*Exercise*. With every picture left out, give the data below back exactly.

*Dataset extract*.
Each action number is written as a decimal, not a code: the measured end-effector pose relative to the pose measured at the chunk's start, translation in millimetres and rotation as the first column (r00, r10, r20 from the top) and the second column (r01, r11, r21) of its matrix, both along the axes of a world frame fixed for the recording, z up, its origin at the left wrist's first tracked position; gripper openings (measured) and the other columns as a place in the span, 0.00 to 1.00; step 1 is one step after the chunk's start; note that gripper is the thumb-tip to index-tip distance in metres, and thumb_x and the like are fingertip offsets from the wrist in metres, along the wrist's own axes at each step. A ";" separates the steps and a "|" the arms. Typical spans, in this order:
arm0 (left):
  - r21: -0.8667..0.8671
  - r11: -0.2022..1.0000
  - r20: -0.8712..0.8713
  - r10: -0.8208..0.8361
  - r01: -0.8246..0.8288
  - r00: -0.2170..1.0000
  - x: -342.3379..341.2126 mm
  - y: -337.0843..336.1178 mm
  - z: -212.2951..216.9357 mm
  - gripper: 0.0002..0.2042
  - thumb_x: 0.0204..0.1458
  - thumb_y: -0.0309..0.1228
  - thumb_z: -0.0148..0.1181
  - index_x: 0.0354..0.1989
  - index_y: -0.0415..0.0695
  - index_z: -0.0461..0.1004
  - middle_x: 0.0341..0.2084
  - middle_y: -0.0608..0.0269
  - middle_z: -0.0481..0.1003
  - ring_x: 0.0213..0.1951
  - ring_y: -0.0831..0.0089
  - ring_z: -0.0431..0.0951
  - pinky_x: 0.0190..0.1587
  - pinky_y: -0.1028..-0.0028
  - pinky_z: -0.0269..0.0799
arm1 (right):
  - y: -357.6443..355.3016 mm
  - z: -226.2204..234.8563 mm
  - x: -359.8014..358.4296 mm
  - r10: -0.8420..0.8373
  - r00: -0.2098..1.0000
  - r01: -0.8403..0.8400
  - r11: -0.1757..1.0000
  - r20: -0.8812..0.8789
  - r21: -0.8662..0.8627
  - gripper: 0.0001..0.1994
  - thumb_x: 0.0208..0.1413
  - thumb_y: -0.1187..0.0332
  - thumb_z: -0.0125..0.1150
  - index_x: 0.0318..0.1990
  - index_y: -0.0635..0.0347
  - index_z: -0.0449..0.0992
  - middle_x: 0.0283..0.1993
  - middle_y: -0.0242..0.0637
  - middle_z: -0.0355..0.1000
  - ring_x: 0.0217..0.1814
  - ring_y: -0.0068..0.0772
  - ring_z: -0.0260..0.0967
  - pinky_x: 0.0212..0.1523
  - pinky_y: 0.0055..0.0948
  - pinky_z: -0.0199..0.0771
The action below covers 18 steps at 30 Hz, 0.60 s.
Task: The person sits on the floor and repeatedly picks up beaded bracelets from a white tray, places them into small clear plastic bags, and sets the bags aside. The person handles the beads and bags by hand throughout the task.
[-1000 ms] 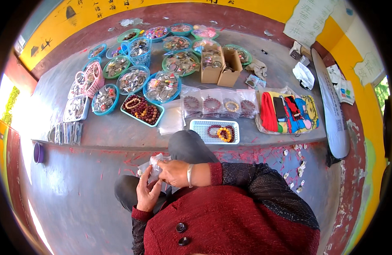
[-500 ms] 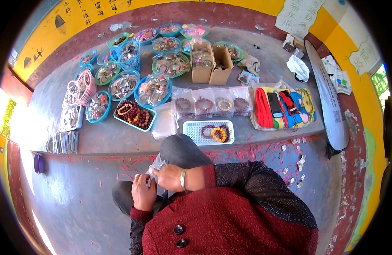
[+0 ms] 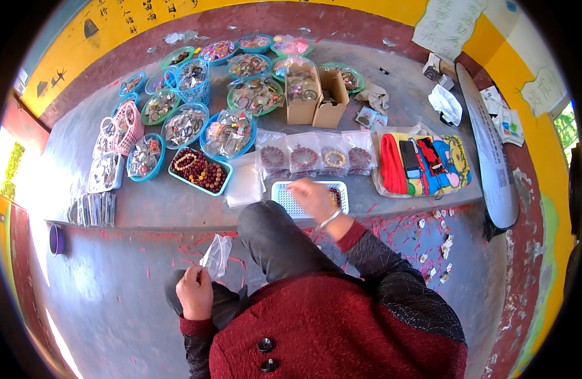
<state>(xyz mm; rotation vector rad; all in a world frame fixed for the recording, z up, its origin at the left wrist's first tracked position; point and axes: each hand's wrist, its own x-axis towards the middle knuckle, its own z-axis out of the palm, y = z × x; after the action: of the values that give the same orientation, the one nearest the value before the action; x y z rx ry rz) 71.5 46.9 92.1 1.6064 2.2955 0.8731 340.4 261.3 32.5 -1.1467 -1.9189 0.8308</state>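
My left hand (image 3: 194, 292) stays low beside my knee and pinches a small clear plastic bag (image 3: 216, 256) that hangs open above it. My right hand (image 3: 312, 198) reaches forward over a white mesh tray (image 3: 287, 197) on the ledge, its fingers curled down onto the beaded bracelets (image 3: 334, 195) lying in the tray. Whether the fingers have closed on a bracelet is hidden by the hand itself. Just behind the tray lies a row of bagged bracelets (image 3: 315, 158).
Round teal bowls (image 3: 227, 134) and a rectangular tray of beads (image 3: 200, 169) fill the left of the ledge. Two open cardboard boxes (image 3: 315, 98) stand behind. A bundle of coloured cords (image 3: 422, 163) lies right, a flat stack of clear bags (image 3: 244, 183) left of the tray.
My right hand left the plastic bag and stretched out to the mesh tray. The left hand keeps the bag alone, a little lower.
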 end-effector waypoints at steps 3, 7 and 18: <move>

*Task output*.
Each action number is written as a decimal, not a code: the measured end-effector pose relative to the pose measured at the chunk's start, translation in millimetres and rotation as the first column (r00, r10, r20 from the top) and the second column (r01, r11, r21) of its matrix, both along the axes of a world frame fixed for the recording, z up, its origin at the left wrist's first tracked position; gripper openings (measured) and the other columns as a place in the span, 0.00 to 1.00; step 1 is one step after the chunk's start; note that gripper is the thumb-tip to index-tip distance in metres, and thumb_x and the like are fingertip offsets from the wrist in metres, along the wrist's own axes at each step. A ";" separates the steps and a "|" the arms. Typical spans, in this order:
arm0 (left):
  - r21: -0.8667..0.8671
  - r11: -0.2022..1.0000
  - r20: -0.8712..0.8713
  - r10: -0.8208..0.8361
  - r01: -0.8246..0.8288
  - r00: -0.2170..1.0000
  - x: -342.3379..341.2126 mm
  - y: -337.0843..336.1178 mm
  - z: -212.2951..216.9357 mm
  - gripper: 0.0002..0.2042
  - thumb_x: 0.0204..0.1458
  - thumb_y: -0.0309..0.1228
  - thumb_z: -0.0148..0.1181
  - index_x: 0.0354..0.1989
  - index_y: -0.0415..0.0695
  - index_z: -0.0461..0.1004
  - middle_x: 0.0341..0.2084
  - middle_y: -0.0608..0.0269
  - middle_z: -0.0481..0.1003
  - ring_x: 0.0213..0.1951
  - ring_y: -0.0831..0.0089
  - ring_z: -0.0431..0.0951
  - pinky_x: 0.0190..0.1587
  - pinky_y: -0.1028..-0.0028
  - pinky_z: -0.0269..0.0799
arm1 (right):
  - y: -357.6443..355.3016 mm
  - z: -226.2204..234.8563 mm
  - x: -359.8014..358.4296 mm
  - r10: -0.8420..0.8373
  - r00: -0.2098..1.0000
  - r01: -0.8403..0.8400
  - r11: -0.1757..1.0000
  - r20: -0.8812..0.8789
  - r21: -0.8662..0.8627
  - gripper: 0.0001..0.1994
  - thumb_x: 0.0208..0.1413
  - thumb_y: -0.1187..0.0332
  - thumb_z: -0.0125..0.1150
  - index_x: 0.0318..0.1990
  - index_y: -0.0635..0.0347
  - index_z: -0.0449..0.0992
  - middle_x: 0.0283..0.1993
  - middle_y: -0.0242..0.0637
  - middle_z: -0.0355..0.1000
  - ring_x: 0.0217..0.1814
  - ring_y: -0.0068..0.0772
  - ring_z: -0.0260..0.0967
  - pinky_x: 0.0212..0.1523
  - pinky_y: 0.0055..0.0948
  - pinky_z: -0.0199..0.0771
The action below covers 18 steps at 30 Hz, 0.60 s.
Task: The person sits on the floor and repeatedly picks up beaded bracelets from a white tray, places them into small clear plastic bags, and sets the bags aside. The person handles the beads and bags by hand throughout the task.
[-1000 ms] 
[-500 ms] 
[+0 ms] 
<state>(xyz mm; rotation vector rad; all in a world frame fixed for the recording, z up, its origin at the left wrist's first tracked position; point and axes: each hand's wrist, its own x-axis towards the middle knuckle, its own z-axis out of the palm, y = z × x; after the action: of the values that give the same orientation, the one nearest the value before the action; x y z rx ry rz) 71.5 46.9 92.1 1.6064 2.2955 0.8731 340.4 261.3 32.5 -1.1467 -1.9189 0.8308</state>
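My left hand (image 3: 194, 292) stays low beside my knee and pinches a small clear plastic bag (image 3: 216, 256) that hangs open above it. My right hand (image 3: 312, 198) reaches forward over a white mesh tray (image 3: 287, 197) on the ledge, its fingers curled down onto the beaded bracelets (image 3: 334, 195) lying in the tray. Whether the fingers have closed on a bracelet is hidden by the hand itself. Just behind the tray lies a row of bagged bracelets (image 3: 315, 158).
Round teal bowls (image 3: 227, 134) and a rectangular tray of beads (image 3: 200, 169) fill the left of the ledge. Two open cardboard boxes (image 3: 315, 98) stand behind. A bundle of coloured cords (image 3: 422, 163) lies right, a flat stack of clear bags (image 3: 244, 183) left of the tray.
My right hand left the plastic bag and stretched out to the mesh tray. The left hand keeps the bag alone, a little lower.
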 end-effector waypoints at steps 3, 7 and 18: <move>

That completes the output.